SHANGHAI—Property developers in two cities in eastern China have started to cut prices of new homes in a bid to spur sales, raising fresh concerns about the health of the market and sending property stocks sliding Monday.

Real estate companies said that prices at two big apartment projects in Hangzhou and Changzhou have been cut recently, and analysts said this could be a signal of broader market weakness ahead.

This has already begun to push down prices at similar developments in neighboring projects, according to local media.

Developer DoThink Group last week said it cut prices by 12.2% at its North Sea Park project in Hangzhou from to 15,800 yuan ($2,592) per square meter from 18,000 yuan per square meter. The Hangzhou-based property developer said as part of its goal to purchase more land and clear inventory, it started discounting apartments at its 12-tower high-rise project on Wednesday, which had been on sale in phases since April 2012.
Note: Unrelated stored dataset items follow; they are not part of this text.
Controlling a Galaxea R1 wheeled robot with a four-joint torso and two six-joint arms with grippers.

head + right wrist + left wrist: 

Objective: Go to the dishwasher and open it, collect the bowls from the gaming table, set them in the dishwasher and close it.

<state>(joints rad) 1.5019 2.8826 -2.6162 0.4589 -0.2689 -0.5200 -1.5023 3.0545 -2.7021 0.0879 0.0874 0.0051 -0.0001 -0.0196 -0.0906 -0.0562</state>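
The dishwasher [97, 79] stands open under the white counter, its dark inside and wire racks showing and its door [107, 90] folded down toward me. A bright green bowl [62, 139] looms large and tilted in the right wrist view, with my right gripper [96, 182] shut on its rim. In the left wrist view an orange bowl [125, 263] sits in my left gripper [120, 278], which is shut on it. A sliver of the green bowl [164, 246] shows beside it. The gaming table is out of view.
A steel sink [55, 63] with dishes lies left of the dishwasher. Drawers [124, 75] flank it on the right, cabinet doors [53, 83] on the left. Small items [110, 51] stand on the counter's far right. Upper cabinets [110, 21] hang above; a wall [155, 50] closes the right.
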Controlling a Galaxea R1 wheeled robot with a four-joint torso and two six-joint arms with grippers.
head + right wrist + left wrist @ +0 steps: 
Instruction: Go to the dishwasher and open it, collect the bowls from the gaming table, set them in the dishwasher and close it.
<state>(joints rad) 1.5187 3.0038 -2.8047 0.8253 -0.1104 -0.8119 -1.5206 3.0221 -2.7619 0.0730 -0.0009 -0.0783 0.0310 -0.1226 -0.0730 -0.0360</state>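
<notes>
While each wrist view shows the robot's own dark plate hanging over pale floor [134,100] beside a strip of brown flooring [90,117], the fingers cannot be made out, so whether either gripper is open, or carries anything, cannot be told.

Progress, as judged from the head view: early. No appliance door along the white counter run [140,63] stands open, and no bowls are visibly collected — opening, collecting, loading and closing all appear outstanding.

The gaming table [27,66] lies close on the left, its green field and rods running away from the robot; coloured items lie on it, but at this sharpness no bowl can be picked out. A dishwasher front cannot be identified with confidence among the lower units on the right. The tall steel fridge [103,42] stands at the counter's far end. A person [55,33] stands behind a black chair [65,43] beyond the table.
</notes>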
Hangzhou is a large, second-tier city about an hour away from Shanghai that attracts many wealthy home buyers from Zhejiang province. Analysts said the price cuts are an indication that there are oversupply problems which could spread to larger cities.

"We believe the risk in the property sector is currently underappreciated, and the price cuts in Changzhou and Hangzhou are worrying signals worth investor attention," said Nomura economist Zhiwei Zhang in a note to clients.

"A sharp slowdown in property investment is possible and would increase systemic risks," said Mr. Zhang. "We are more concerned with the property sector, because its contribution to GDP growth has been critically important over the past five years and the government may not have the proper policy tools to manage a situation where oversupply eventually causes property prices to fall, particularly in third- and fourth-tier cities."

Prospective home buyers in Changzhou, a city in coastal Jiangsu Province that lies between Shanghai and Nanjing, also said they saw discounts at a luxury property project.

Agile Property Holdings and Star River Group, which are jointly developing a 21-tower property project, also announced discounts last week. Prices were reduced to an average of 7,000 yuan per square meter, with some units selling for 5,380 yuan per square meter, down from a 11,000 yuan price tag in December last year, according to data from property broker SouFun Holdings.

Guangzhou-based Agile Property has yet to respond to queries by The Wall Street Journal.

Shares of property developers were sharply lower Monday. At midday, shares of China Vanke, the nation's largest property developer by revenue, fell 6.2% to 6.72 yuan, and Poly Real Estate Group skidded 8.2% to 6.79 yuan. The Shanghai Composite Index was down 2.0%.

Concerns that banks are reining in lending to the property sector have also fueled the decline.

Industrial Bank Co. , a midsize bank in China, has stopped issuing new loans to property developers due to rising risks in the sector, according to the Oriental Morning Post, citing an internal document issued by the bank.

The newspaper also said the bank would strictly control loans to the property sector though it also quoted a bank official as saying the measures were temporary. The bank declined to comment to The Wall Street Journal.